Without the images, print all the entries below exactly as given.
━━━ Dataset extract
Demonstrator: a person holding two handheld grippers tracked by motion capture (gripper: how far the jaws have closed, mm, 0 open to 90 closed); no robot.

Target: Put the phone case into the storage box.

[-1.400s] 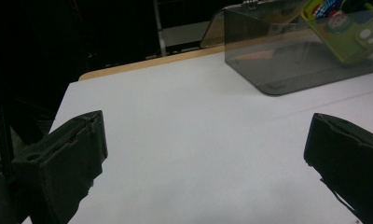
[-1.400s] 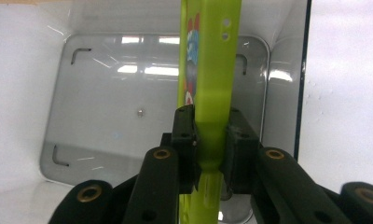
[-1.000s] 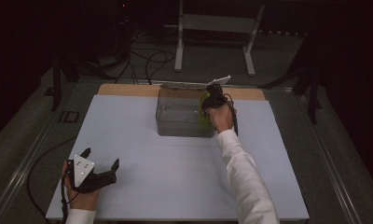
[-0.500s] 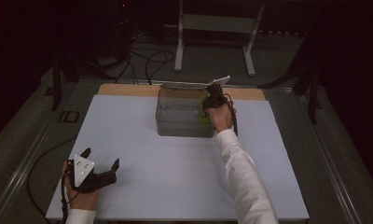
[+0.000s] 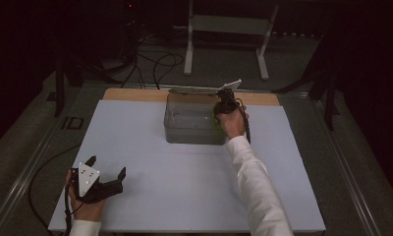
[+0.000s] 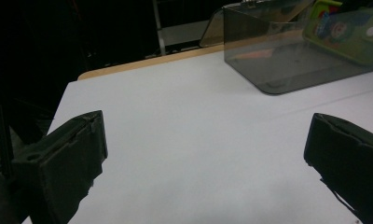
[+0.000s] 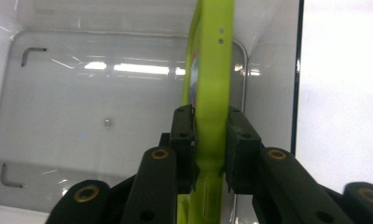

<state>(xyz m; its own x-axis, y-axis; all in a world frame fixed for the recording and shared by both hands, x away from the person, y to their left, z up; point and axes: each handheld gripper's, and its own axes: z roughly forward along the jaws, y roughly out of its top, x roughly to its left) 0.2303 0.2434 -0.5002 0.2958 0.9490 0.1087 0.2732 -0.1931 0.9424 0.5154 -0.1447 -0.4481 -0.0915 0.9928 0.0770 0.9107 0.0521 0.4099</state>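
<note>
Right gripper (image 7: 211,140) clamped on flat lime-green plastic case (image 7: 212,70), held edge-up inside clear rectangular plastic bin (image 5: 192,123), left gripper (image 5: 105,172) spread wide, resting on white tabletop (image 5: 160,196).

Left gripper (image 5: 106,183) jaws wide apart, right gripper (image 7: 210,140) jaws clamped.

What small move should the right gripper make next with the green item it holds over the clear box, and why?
Probably lower it further. The right gripper is shut on the green item, held edge-on inside the clear box near one wall, apparently not yet resting on the floor.
</note>
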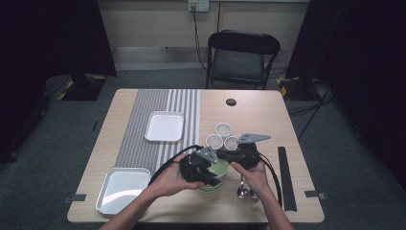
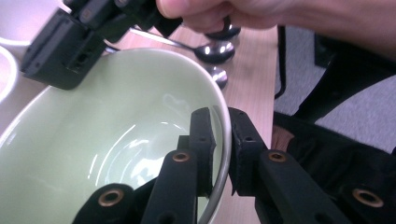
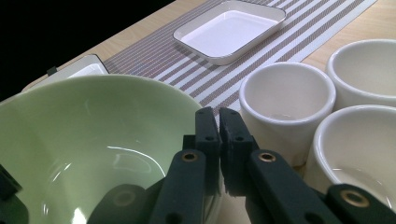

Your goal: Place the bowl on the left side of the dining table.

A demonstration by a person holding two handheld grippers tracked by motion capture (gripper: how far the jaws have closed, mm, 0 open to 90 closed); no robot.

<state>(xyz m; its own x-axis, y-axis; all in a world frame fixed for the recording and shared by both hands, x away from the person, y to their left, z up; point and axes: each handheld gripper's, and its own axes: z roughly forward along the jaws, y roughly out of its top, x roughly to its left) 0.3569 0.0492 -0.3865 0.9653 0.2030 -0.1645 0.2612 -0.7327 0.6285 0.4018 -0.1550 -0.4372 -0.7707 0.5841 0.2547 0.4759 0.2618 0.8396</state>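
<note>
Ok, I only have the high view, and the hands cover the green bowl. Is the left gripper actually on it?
Observer: Yes. In the left gripper view, the left gripper has its fingers astride the green bowl rim, one inside and one outside, closed onto it.
Operator: And the right one?
Observer: The right gripper pinches the rim on the side nearest the white cups, with its fingers almost together.
Operator: Anything in the bowl?
Observer: No, its inside is bare and glossy.
</note>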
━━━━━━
**Response to this exercise**
Demonstrator: a person holding two handheld grippers tracked by motion capture (gripper: how far the jaws have closed, mm, 0 open to 90 closed); no robot.

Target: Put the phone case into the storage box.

[-1.400s] 
[-1.400s] 
[-1.000s] 
[-0.500s] 
[+0.000s] 
[+0.000s] 
[+0.000s] 

<state>(xyz m; its own x-axis, y-axis; all in a world frame fixed for the recording and shared by both hands, x away from the person, y to their left, z up; point and axes: each handheld gripper's, and its own axes: z roughly forward along the jaws, y roughly out of its top, x roughly to its left) 0.2303 0.2434 -0.5002 0.2958 0.9490 0.1087 0.2732 -0.1931 0.9424 0.5154 -0.1447 -0.4481 -0.0915 0.9928 0.0770 0.9107 0.0521 0.4099</state>
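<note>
Right gripper (image 7: 211,140) clamped on flat lime-green plastic case (image 7: 212,70), held edge-up inside clear rectangular plastic bin (image 5: 192,123), left gripper (image 5: 105,172) spread wide, resting on white tabletop (image 5: 160,196).

Left gripper (image 5: 106,183) jaws wide apart, right gripper (image 7: 210,140) jaws clamped.

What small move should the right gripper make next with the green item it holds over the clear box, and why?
Probably lower it further. The right gripper is shut on the green item, held edge-on inside the clear box near one wall, apparently not yet resting on the floor.
</note>
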
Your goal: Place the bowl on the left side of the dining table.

A demonstration by a person holding two handheld grippers tracked by motion capture (gripper: how far the jaws have closed, mm, 0 open to 90 closed); no robot.

<state>(xyz m; its own x-axis, y-axis; all in a world frame fixed for the recording and shared by both hands, x away from the person, y to their left, z up; point and axes: each handheld gripper's, and its own axes: z roughly forward along the jaws, y roughly out of its top, x roughly to its left) 0.3569 0.0492 -0.3865 0.9653 0.2030 -0.1645 0.2612 -0.7327 0.6285 0.4018 -0.1550 -0.4372 -0.7707 0.5841 0.2547 0.4759 0.2618 0.8396</state>
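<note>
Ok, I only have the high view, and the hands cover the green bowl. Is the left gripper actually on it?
Observer: Yes. In the left gripper view, the left gripper has its fingers astride the green bowl rim, one inside and one outside, closed onto it.
Operator: And the right one?
Observer: The right gripper pinches the rim on the side nearest the white cups, with its fingers almost together.
Operator: Anything in the bowl?
Observer: No, its inside is bare and glossy.
</note>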

No more work remains for this exercise.